** What to produce **
Take the listing below and write it out again exactly, skipping any picture that it holds.

** Provided data **
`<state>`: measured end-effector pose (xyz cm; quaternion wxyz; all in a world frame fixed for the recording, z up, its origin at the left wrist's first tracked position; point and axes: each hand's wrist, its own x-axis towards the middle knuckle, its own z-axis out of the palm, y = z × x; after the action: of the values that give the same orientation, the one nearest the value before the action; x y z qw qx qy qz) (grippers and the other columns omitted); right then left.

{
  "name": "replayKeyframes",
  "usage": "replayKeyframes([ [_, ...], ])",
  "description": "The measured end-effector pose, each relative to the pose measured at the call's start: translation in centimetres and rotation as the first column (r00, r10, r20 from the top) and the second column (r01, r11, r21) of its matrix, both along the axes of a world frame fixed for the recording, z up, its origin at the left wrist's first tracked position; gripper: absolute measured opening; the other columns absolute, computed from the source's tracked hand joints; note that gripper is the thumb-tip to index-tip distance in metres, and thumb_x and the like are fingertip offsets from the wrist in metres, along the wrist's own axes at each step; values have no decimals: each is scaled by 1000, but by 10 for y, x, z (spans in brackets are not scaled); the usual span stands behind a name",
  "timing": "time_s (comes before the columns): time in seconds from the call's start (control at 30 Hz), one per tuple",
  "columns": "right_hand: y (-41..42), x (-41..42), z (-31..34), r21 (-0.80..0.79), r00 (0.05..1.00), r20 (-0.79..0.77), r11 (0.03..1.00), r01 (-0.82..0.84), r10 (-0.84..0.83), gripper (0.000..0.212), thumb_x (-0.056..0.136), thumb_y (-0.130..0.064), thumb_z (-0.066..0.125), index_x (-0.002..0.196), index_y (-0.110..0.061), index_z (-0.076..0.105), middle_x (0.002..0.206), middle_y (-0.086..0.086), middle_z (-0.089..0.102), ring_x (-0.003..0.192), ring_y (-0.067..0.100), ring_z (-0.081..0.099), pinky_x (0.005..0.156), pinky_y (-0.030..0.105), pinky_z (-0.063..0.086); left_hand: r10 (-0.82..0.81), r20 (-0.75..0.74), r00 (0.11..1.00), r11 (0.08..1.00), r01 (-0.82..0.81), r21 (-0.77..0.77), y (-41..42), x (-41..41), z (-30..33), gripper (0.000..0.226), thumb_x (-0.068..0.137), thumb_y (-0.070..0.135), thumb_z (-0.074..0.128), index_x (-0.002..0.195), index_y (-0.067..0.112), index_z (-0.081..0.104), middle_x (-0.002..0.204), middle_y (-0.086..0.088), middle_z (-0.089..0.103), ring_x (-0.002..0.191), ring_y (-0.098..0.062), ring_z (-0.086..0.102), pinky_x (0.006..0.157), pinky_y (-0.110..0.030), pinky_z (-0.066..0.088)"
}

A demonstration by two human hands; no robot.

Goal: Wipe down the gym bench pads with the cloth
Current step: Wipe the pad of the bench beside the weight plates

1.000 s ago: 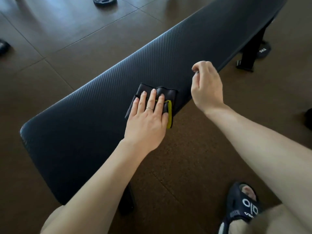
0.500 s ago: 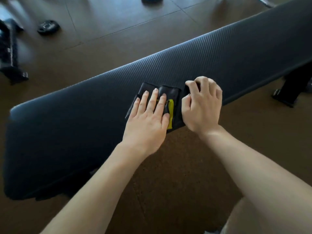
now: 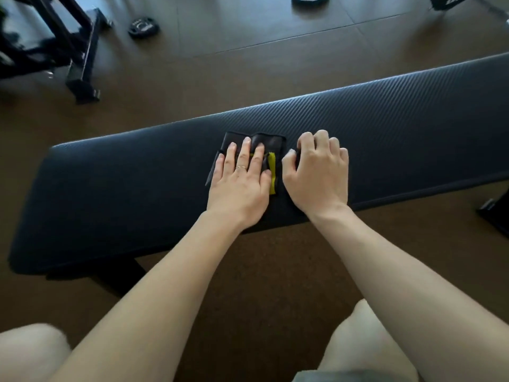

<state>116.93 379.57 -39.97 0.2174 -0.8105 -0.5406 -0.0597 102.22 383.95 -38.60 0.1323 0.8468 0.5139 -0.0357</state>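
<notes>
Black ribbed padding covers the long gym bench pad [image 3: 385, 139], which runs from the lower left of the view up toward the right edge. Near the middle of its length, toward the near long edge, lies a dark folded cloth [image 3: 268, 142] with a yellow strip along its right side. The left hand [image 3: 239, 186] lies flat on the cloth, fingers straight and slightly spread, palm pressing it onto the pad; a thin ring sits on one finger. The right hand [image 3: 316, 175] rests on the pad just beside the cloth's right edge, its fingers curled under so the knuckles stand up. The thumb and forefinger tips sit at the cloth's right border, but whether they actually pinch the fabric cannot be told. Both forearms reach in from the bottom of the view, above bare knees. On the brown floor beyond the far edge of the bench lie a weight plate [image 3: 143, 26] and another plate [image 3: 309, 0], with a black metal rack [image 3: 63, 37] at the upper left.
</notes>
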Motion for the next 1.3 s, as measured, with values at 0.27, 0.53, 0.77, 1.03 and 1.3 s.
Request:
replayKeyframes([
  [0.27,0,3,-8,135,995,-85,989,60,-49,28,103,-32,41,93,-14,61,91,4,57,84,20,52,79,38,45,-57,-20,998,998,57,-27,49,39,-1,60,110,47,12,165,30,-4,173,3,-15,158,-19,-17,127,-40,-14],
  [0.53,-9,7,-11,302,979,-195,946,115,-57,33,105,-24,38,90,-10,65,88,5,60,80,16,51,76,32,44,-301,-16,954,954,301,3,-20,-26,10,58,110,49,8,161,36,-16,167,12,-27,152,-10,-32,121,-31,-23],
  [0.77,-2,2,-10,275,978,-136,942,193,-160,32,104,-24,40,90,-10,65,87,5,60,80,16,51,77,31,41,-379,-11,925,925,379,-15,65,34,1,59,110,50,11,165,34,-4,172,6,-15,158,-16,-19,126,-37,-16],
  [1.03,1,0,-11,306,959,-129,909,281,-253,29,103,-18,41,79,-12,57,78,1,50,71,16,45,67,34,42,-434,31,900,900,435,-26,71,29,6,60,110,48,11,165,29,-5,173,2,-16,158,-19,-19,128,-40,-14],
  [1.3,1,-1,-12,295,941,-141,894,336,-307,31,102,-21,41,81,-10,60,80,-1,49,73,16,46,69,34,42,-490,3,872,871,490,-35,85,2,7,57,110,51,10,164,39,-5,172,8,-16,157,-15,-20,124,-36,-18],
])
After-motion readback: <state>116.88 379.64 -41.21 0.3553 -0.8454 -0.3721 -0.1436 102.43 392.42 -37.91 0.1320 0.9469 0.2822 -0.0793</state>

** Task result **
`<state>`: measured end-effector pose (xyz cm; quaternion wxyz; all in a world frame fixed for the recording, z up, its origin at the left wrist's first tracked position; point and axes: each hand's wrist, its own x-axis towards the middle knuckle, its own z-axis out of the palm, y = z × x; after the action: of the values that give the same orientation, the one nearest the value before the action; x y z qw qx qy qz) (grippers and the other columns omitted); right then left.

{
  "name": "replayKeyframes",
  "usage": "replayKeyframes([ [_, ...], ])",
  "description": "The measured end-effector pose, each relative to the pose measured at the call's start: translation in centimetres and rotation as the first column (r00, r10, r20 from the top) and the second column (r01, r11, r21) of its matrix, both along the axes of a world frame fixed for the recording, z up, its origin at the left wrist's first tracked position; gripper: absolute measured opening; the other columns absolute, computed from the source's tracked hand joints; note that gripper is the thumb-tip to index-tip distance in metres, and thumb_x and the like are fingertip offsets from the wrist in metres, along the wrist's own axes at each step; values have no decimals: each is scaled by 1000, but by 10 for y, x, z (spans in brackets are not scaled); the usual span stands behind a name",
  "timing": "time_s (comes before the columns): time in seconds from the call's start (control at 30 Hz), one per tuple",
  "columns": "right_hand: y (-41..42), x (-41..42), z (-31..34), r21 (-0.80..0.79), r00 (0.05..1.00), r20 (-0.79..0.77), r11 (0.03..1.00), r01 (-0.82..0.84), r10 (-0.84..0.83), gripper (0.000..0.212), thumb_x (-0.056..0.136), thumb_y (-0.130..0.064), thumb_z (-0.066..0.125), index_x (-0.002..0.196), index_y (-0.110..0.061), index_z (-0.076..0.105), middle_x (0.002..0.206), middle_y (-0.086..0.086), middle_z (-0.089..0.102), ring_x (-0.003..0.192), ring_y (-0.067..0.100), ring_z (-0.081..0.099), pinky_x (0.005..0.156), pinky_y (-0.030..0.105), pinky_z (-0.063..0.086); left_hand: r10 (-0.82..0.81), r20 (-0.75..0.74), r00 (0.11..1.00), r11 (0.08..1.00), r01 (-0.82..0.81), r21 (-0.77..0.77), y (-41..42), x (-41..41), z (-30..33), gripper (0.000..0.226), thumb_x (-0.068..0.137), thumb_y (-0.070..0.135), thumb_z (-0.074..0.128), index_x (-0.002..0.195), index_y (-0.067..0.112), index_z (-0.081..0.104), middle_x (-0.002..0.204), middle_y (-0.086..0.088), middle_z (-0.089..0.103), ring_x (-0.002..0.191), ring_y (-0.098..0.062), ring_z (-0.086..0.102), pinky_x (0.006..0.157), pinky_y (-0.110..0.030), pinky_z (-0.066..0.088)"
}

A demonstration by two human hands; no robot.

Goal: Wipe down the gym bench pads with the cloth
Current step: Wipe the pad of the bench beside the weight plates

1.000 s ago: 
0.500 s ago: 
now: 

<state>116.93 379.57 -39.97 0.2174 -0.8105 -0.5406 -0.0597 102.22 383.95 -38.60 0.1323 0.8468 0.5139 -0.0357</state>
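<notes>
Black ribbed padding covers the long gym bench pad [image 3: 385, 139], which runs from the lower left of the view up toward the right edge. Near the middle of its length, toward the near long edge, lies a dark folded cloth [image 3: 268, 142] with a yellow strip along its right side. The left hand [image 3: 239, 186] lies flat on the cloth, fingers straight and slightly spread, palm pressing it onto the pad; a thin ring sits on one finger. The right hand [image 3: 316, 175] rests on the pad just beside the cloth's right edge, its fingers curled under so the knuckles stand up. The thumb and forefinger tips sit at the cloth's right border, but whether they actually pinch the fabric cannot be told. Both forearms reach in from the bottom of the view, above bare knees. On the brown floor beyond the far edge of the bench lie a weight plate [image 3: 143, 26] and another plate [image 3: 309, 0], with a black metal rack [image 3: 63, 37] at the upper left.
</notes>
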Motion for the next 1.3 s, as measured, with values at 0.27, 0.53, 0.77, 1.03 and 1.3 s.
Request:
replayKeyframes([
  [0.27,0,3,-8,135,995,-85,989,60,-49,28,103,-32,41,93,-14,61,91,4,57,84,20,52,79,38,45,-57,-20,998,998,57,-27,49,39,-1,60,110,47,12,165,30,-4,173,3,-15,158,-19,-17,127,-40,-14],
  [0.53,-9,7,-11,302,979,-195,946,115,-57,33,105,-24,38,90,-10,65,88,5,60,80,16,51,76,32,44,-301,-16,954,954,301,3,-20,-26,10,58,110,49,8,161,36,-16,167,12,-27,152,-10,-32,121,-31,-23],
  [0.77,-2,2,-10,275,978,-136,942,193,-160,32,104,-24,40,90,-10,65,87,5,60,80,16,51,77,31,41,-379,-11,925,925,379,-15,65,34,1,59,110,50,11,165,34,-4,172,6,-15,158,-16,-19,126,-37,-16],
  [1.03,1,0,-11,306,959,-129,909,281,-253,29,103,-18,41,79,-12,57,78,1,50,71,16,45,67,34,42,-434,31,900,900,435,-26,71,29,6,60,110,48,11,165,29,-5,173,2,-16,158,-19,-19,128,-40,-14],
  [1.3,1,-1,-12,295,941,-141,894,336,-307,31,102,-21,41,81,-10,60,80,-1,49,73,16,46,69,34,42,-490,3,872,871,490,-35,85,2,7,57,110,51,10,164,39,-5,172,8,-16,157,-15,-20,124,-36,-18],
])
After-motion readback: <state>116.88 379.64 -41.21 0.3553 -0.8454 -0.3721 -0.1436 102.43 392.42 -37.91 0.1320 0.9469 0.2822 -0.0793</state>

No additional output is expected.